Mullin, I think, emerged unscathed from the MPs’ expenses scandal – which is unsurprising considering that his London base was a (frequently burgled) pad in Brixton, from which he travelled in on the 159 bus – and his home in Sunderland where cars are frequently vandalised or abandoned in the lane at the back of the house – and paradoxically one of the uplifting features of the diaries is the ordinariness of his complaints: he doesn’t let his position, even when he’s a junior minister set him apart from the common man. I hope I meet him one day if only to tell him how clearly his voice comes through and to say (though I don’t think I would ever dare) never to underestimate the good he has done in his life.
3 September.

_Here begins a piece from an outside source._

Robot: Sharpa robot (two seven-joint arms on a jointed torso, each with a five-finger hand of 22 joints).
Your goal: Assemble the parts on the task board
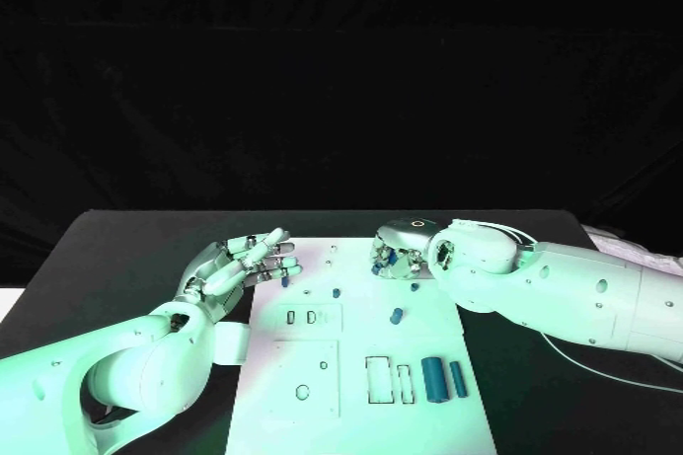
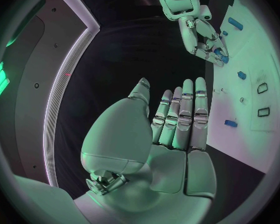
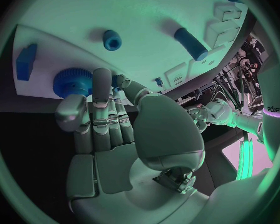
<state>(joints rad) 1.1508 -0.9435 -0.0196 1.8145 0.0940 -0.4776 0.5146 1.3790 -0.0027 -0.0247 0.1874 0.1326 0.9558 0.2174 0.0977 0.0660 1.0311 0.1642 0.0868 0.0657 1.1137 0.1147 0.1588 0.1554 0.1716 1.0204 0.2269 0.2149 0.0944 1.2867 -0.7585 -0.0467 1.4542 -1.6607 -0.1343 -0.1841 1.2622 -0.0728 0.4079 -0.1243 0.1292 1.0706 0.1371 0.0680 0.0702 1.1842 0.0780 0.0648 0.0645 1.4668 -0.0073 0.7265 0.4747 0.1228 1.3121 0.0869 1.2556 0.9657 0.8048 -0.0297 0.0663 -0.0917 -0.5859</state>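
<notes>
Black table [image 1: 128, 238] stretches across the scene, with the white board [image 1: 356, 376] lying in its middle, long side running away from the robot. Two white arms reach in from either side toward the board's far end.

Left hand [image 1: 245, 265] hovers at the board's far left corner, flat and wide, fingers straight and together, holding nothing. Right hand [image 1: 399, 258] is at the far right part of the board, fingers curled down around a blue toothed gear [image 3: 71, 82]; its fingertips [image 3: 102, 79] touch the gear's rim. Whether the gear is gripped and lifted or just pressed on the board, I cannot tell.

Smaller blue parts lie scattered on the board. Two cylinders [image 1: 444, 378] rest side by side near the right edge, close to the robot, just beside a pair of rectangular slots [image 1: 387, 379]. A small nut [image 3: 112, 40] sits near the gear. A little peg [image 1: 397, 316] lies around the board's middle.

Risks, as I judge them: the gear could tilt and jam if lowered crooked onto its seat. Fingertip contact on the teeth looks slight, so it might slip. Curled fingers also hide the seat from the head camera, making misalignment likelier.
</notes>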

Primrose Hill never fails to surprise. Today I am walking up Chalcot Road along the edge of Chalcot Square when I see an old lady having difficulty walking and just making it to a bollard where she rests for a moment. She’s spectrally thin and has difficulty speaking, but she manages to gasp out that she’s looking for Cahill Street and that her son is touring round in his car also looking. I offer to go home and fetch an A to Z whi
le she sits on a seat, though the seat is already occupied by a young man who is taking no notice of this little drama. Suddenly the woman straightens up and starts speaking in a man’s voice and I see that, having been wholly convincing as an old woman, she is actually quite a young man. Still, though, he claims not to know where he is, saying that he keeps having ‘these dos’ and that the last thing he remembers was being in Bromley and where is he now? Another passer-by has stopped to help and I decide it’s getting a bit too complicated for me so I go on my way.
Ten minutes later I’m walking up the street and the old lady/young man comes running up to me together with the one who’d been on the seat, who, it turns out, had been filming the encounter. Surprise, surprise they’re actors, trying to put together a pilot for BBC3. This is a shame if only because it makes the whole encounter more ordinary. Afterwards I think back to my last unsought encounter in M&S when my pocket was picked, and had this been a similar scam it would have been just as easy to pick my pocket again as I’d helped the ‘old lady’ to the seat. This had never occurred to me. Streetwise I’m not.